### Task requirements
Verbatim transcription of the listing is needed.

### Data provided
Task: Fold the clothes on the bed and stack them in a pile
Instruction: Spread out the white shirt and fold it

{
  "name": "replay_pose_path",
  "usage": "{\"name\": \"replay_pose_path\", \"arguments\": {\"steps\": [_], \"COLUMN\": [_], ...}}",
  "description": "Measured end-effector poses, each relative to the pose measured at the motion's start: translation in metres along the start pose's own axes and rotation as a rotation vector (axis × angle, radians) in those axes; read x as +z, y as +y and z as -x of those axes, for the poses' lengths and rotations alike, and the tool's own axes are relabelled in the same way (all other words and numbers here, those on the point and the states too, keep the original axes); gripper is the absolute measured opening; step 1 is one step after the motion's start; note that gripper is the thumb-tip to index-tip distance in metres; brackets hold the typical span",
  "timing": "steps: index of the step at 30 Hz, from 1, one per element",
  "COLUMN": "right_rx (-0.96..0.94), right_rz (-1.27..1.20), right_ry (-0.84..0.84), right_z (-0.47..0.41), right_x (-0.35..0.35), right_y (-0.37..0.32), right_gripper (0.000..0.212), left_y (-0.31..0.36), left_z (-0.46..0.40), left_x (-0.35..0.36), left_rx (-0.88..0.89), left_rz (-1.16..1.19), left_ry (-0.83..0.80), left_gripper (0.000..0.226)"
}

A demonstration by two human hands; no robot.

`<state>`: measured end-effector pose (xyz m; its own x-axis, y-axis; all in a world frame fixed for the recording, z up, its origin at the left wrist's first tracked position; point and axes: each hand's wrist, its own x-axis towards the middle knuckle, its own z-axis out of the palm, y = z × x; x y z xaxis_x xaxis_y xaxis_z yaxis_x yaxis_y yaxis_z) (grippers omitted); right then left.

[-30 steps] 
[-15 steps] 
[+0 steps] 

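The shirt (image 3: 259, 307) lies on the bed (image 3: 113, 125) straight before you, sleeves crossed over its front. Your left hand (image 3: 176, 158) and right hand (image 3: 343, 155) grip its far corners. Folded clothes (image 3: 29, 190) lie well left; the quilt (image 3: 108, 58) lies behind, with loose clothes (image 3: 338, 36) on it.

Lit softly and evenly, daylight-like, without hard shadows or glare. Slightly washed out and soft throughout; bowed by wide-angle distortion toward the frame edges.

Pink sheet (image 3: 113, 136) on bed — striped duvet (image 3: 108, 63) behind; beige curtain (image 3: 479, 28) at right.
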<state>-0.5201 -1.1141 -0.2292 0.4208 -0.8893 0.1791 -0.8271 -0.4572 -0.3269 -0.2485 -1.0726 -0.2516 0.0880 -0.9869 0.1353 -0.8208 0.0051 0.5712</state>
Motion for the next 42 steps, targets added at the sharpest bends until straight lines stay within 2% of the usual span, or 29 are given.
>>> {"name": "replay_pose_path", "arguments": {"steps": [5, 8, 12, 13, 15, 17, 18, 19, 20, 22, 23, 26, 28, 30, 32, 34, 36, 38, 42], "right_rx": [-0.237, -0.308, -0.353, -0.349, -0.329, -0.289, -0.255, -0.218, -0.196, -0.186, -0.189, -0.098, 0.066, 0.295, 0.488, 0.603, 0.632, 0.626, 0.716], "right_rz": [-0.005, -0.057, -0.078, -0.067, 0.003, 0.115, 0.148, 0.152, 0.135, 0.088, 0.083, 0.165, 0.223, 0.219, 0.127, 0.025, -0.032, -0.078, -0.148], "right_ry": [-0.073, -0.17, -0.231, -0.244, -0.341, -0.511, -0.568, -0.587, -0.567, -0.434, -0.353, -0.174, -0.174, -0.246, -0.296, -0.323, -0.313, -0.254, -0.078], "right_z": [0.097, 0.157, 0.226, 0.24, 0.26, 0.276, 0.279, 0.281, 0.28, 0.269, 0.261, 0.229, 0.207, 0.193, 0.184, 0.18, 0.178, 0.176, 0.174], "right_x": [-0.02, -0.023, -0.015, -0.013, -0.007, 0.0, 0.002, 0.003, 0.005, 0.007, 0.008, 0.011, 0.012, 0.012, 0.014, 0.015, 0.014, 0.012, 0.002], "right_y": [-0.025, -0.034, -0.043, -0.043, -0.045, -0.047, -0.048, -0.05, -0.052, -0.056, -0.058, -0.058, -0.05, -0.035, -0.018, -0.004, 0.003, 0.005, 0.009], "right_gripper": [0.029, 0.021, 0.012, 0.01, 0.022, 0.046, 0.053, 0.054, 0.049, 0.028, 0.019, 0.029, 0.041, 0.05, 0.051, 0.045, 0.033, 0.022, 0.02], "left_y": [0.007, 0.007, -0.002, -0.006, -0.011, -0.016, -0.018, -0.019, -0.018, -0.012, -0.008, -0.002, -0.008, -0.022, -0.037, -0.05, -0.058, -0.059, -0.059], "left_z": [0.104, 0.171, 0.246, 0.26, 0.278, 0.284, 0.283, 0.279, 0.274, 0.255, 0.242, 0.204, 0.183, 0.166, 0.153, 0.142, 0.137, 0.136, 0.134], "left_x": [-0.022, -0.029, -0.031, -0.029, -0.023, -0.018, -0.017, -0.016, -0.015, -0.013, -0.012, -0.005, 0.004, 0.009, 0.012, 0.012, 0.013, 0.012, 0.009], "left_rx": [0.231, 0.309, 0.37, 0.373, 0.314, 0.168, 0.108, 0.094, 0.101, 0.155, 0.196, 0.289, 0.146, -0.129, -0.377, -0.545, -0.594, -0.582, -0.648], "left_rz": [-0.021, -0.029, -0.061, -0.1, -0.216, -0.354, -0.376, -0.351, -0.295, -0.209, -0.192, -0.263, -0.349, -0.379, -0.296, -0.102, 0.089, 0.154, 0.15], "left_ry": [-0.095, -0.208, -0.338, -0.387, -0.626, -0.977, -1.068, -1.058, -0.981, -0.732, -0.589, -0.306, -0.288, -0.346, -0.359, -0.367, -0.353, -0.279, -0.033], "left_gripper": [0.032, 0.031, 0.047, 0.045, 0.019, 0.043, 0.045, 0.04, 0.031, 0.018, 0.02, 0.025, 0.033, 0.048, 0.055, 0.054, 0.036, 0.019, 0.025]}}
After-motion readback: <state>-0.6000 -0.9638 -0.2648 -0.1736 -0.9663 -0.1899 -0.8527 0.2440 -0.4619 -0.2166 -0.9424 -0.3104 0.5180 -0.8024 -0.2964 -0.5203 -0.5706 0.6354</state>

### Solution to this exercise
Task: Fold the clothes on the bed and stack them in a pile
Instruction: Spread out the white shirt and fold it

{
  "name": "replay_pose_path",
  "usage": "{\"name\": \"replay_pose_path\", \"arguments\": {\"steps\": [_], \"COLUMN\": [_], ...}}",
  "description": "Measured end-effector poses, each relative to the pose measured at the motion's start: translation in metres along the start pose's own axes and rotation as a rotation vector (axis × angle, radians) in those axes; read x as +z, y as +y and z as -x of those axes, for the poses' lengths and rotations alike, and the tool's own axes are relabelled in the same way (all other words and numbers here, those on the point and the states too, keep the original axes); gripper is the absolute measured opening; step 1 is one step after the motion's start; note that gripper is the thumb-tip to index-tip distance in metres; brackets hold the typical span",
  "timing": "steps: index of the step at 30 Hz, from 1, one per element",
  "COLUMN": "right_rx (-0.96..0.94), right_rz (-1.27..1.20), right_ry (-0.84..0.84), right_z (-0.47..0.41), right_x (-0.35..0.35), right_y (-0.37..0.32), right_gripper (0.000..0.212), left_y (-0.31..0.36), left_z (-0.46..0.40), left_x (-0.35..0.36), left_rx (-0.88..0.89), left_rz (-1.16..1.19), left_ry (-0.83..0.80), left_gripper (0.000..0.226)"
}

A demonstration by two human hands; no robot.

`<state>`: measured end-effector pose (xyz m; its own x-axis, y-axis; all in a world frame fixed for the recording, z up, its origin at the left wrist's first tracked position; point and axes: each hand's wrist, its own x-axis towards the middle knuckle, its own z-axis out of the palm, y = z × x; x y z xaxis_x xaxis_y xaxis_z yaxis_x yaxis_y yaxis_z) (grippers omitted); right then left.

[-30 steps] 
[-15 steps] 
[+0 steps] 

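The shirt (image 3: 259, 307) lies on the bed (image 3: 113, 125) straight before you, sleeves crossed over its front. Your left hand (image 3: 176, 158) and right hand (image 3: 343, 155) grip its far corners. Folded clothes (image 3: 29, 190) lie well left; the quilt (image 3: 108, 58) lies behind, with loose clothes (image 3: 338, 36) on it.

Lit softly and evenly, daylight-like, without hard shadows or glare. Slightly washed out and soft throughout; bowed by wide-angle distortion toward the frame edges.

Pink sheet (image 3: 113, 136) on bed — striped duvet (image 3: 108, 63) behind; beige curtain (image 3: 479, 28) at right.
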<state>-0.5201 -1.1141 -0.2292 0.4208 -0.8893 0.1791 -0.8271 -0.4572 -0.3269 -0.2485 -1.0726 -0.2516 0.0880 -0.9869 0.1353 -0.8208 0.0051 0.5712</state>
Motion for the next 42 steps, targets added at the sharpest bends until straight lines stay within 2% of the usual span, or 29 are given.
>>> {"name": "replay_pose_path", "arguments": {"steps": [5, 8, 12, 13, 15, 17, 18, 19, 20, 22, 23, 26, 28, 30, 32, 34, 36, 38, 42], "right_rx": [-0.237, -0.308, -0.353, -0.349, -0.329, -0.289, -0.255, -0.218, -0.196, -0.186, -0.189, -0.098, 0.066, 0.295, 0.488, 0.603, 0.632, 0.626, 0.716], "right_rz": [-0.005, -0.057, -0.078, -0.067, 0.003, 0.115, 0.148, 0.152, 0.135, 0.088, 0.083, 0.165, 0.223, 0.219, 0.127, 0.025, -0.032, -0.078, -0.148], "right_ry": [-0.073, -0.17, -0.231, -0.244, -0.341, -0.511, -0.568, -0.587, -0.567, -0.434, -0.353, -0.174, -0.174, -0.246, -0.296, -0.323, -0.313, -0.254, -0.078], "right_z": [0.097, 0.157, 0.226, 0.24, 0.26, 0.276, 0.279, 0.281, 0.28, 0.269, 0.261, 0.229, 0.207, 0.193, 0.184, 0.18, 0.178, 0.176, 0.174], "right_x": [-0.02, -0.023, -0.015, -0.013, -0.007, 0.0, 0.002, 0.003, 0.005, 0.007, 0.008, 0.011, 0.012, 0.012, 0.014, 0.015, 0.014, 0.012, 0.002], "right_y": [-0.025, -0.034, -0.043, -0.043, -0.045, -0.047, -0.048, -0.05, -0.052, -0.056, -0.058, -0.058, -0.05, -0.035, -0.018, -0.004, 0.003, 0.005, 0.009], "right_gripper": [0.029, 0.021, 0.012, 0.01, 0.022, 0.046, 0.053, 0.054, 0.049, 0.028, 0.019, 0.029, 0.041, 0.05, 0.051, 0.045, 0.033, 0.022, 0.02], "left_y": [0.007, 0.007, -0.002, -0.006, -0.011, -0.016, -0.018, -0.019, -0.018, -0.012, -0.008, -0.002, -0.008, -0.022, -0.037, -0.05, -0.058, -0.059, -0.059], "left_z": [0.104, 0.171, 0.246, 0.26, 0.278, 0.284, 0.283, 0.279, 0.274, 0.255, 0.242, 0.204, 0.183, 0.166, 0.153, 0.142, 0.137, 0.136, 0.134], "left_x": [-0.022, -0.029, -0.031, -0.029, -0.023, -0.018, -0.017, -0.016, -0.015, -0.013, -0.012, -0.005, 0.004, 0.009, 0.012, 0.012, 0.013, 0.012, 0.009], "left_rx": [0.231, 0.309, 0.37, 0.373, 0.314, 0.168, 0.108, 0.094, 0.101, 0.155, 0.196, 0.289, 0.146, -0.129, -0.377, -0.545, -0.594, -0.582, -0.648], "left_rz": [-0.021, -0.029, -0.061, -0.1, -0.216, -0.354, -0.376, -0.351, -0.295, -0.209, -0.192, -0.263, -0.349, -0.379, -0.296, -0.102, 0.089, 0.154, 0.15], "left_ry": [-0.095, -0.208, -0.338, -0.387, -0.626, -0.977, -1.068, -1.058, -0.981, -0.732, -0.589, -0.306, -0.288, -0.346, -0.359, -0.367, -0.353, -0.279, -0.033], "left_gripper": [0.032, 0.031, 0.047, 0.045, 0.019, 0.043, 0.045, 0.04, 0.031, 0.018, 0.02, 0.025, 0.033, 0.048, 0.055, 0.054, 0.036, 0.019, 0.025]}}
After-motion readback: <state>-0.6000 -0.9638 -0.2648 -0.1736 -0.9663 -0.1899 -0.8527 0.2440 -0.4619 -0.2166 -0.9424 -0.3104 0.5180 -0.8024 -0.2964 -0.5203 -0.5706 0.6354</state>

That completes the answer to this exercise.